Desainer IFDC Sulap Kain Negeri Jadi Busana Kontemporer Nan Mewah
Jakarta– Di panggung fashion festival JF3 2024, Indonesian Fashion Designer Council (IFDC) kembali mengusung tema Kain Negeri. Kali ini, keindahan wastra Indonesia dihidupkan kembali melalui rancangan lima desainer muda, yaitu Adeline Esther, Rama Dauhan, Ria Miranda, Wilsen Willim, dan Yosafat Dwi Kurniawan.
Dalam konsistensinya mengusung tema Kain Negeri setiap tahun, IFDC kembali menampilkan inovasi wastra dalam wujud busana kontemporer di panggung mode JF3 2024. Berikut karya desainer dengan koleksi teranyarnya di panggung fashion festival JF3 di La Piazza Fashion Tent Summarecon Mall Kelapa Gading.
Adeline Esther
Adeline menarasikan cerita rakyat Keong Mas asal Kediri, Jawa Timur, dalam koleksi siap-pakai deluxe miliknya. Ia mengawinkan keindahan magis Batik Pekalongan dengan siluet modern dan drape, sebuah reinterpretasi gaya putri Jawa kuno dalam konteks masa kini. Sebagai pelengkap cerita, Adeline berkolaborasi desainer aksesori legendaris, Rinaldy A. Yunardi, untuk menciptakan clutch bag berbentuk Keong Mas dan anting-anting unik.
Rama Dauhan
Karya busana Rama Dauhan adalah reinterpretasi batik dalam konsep androgyny, terinspirasi dari hasrat para selir Keraton Surakarta terhadap pemberontakan peran gender dalam tatanan kerajaan.

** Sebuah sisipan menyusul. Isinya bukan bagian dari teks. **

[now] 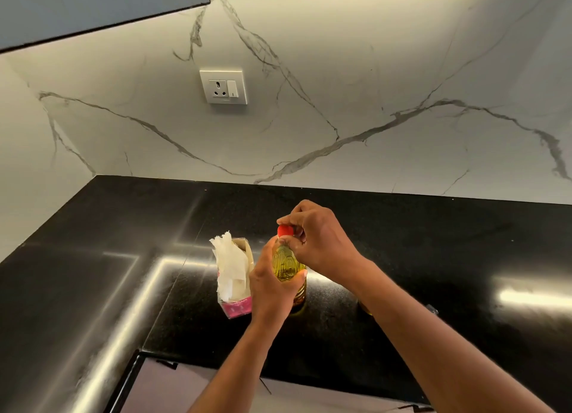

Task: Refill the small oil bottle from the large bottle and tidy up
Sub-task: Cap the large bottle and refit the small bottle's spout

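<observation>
A clear plastic bottle of yellow oil [287, 265] stands upright on the black countertop [433, 258] at the middle of the view. My left hand [270, 288] wraps around its body from the left. My right hand [318, 236] pinches the red cap [284, 230] on top with its fingertips. A small part of another oil-filled container [366, 310] shows just below my right forearm; most of it is hidden by the arm.
A pink tissue box [236, 307] with white tissues [230, 267] sticking up stands just left of the bottle, almost touching my left hand. A marble wall with a socket [223, 86] rises behind. The counter's front edge [192, 361] runs near my forearms.
</observation>
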`<state>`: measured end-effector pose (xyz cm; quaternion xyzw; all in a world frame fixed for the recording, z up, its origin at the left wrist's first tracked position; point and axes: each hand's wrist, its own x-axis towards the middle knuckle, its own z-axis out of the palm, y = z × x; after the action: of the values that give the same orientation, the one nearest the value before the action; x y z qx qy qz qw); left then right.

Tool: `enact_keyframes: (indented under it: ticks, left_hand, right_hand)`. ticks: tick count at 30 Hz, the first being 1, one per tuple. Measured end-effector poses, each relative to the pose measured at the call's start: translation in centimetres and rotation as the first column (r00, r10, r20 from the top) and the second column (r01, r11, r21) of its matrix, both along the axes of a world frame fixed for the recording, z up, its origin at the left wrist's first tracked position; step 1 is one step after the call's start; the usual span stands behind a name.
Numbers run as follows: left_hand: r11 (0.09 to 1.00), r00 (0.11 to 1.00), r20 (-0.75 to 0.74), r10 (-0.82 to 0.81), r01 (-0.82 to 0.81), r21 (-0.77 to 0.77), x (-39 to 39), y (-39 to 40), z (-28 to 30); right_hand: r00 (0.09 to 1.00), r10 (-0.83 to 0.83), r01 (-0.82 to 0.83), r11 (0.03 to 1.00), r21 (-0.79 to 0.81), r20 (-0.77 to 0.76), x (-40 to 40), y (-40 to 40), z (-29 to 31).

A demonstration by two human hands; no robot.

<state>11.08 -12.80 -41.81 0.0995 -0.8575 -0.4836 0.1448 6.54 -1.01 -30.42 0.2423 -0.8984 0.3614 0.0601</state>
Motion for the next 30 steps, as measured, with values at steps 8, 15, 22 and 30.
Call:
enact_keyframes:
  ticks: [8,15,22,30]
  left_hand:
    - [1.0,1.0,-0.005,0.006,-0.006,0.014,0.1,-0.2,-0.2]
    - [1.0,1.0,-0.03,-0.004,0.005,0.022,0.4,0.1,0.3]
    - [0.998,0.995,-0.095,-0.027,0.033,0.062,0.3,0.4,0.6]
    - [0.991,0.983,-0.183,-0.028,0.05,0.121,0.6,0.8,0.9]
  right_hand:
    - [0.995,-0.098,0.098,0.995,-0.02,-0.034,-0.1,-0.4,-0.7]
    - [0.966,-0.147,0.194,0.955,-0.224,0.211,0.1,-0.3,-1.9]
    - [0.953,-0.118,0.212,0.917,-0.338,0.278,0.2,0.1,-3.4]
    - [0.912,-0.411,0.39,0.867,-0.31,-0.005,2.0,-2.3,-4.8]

Dalam koleksi bertajuk “Gelora”, ia berkolaborasi dengan Rumah Batik Cempaka, produsen batik Surakarta yang masih mempertahankan metode membatik tradisional.
Ria Miranda
Koleksi Ria Miranda mempresentasikan kisah cinta Naito, mantan tentara Jepang, kepada tenun Garut. Kisah cinta yang abadi, meski Naito gugur dalam peperangan, namun rasa kasih sayangnya tertuang dalam warisan tenun dan sutra Garut yang dibudidayakannya kepada masyarakat sekitar. Siluet modern yang chic, dihiasi renda dan drapery, merefleksikan filosofi kasih sayang Naito, yang diwujudkan dalam keindahan tenun Garut.
Wilsen Willim
Dalam koleksinya bertajuk “Lintas Waktu”, Wilsen Willim berkolaborasi dengan kolektor dan pemerhati wastra, Chandra Satria, untuk mengangkat karya Maestro Tenun Sutera, Simon ‘Lenan’ Setijoko. Terinspirasi dari keahlian Lenan dalam mengolah kain tenun sutera liar dengan aksen sulam, batik, dan lukisan, Wilsen merancang delapan tampilan karya seni yang dapat dikenakan (wearable art). Meski dikenal dengan busana kontemporer siap pakai, kali ini ia ingin mengangkat wastra sebagai sebuah karya seni yang memiliki nilai tinggi di mata dunia.
Yosafat Dwi Kurniawan
Yosafat mempersembahkan keanggunan kain tradisional asal kampung halamannya dengan sentuhan budaya global. Koleksi ini diberi nama “Cantik Manis”. Teknik batik cap asal Pekalongan dan kemilau benang perak songket berharmoni melukiskan motif tribal dan bunga sakura. Ia menamakan inovasi motif ini sebagai Sakura Gerjak.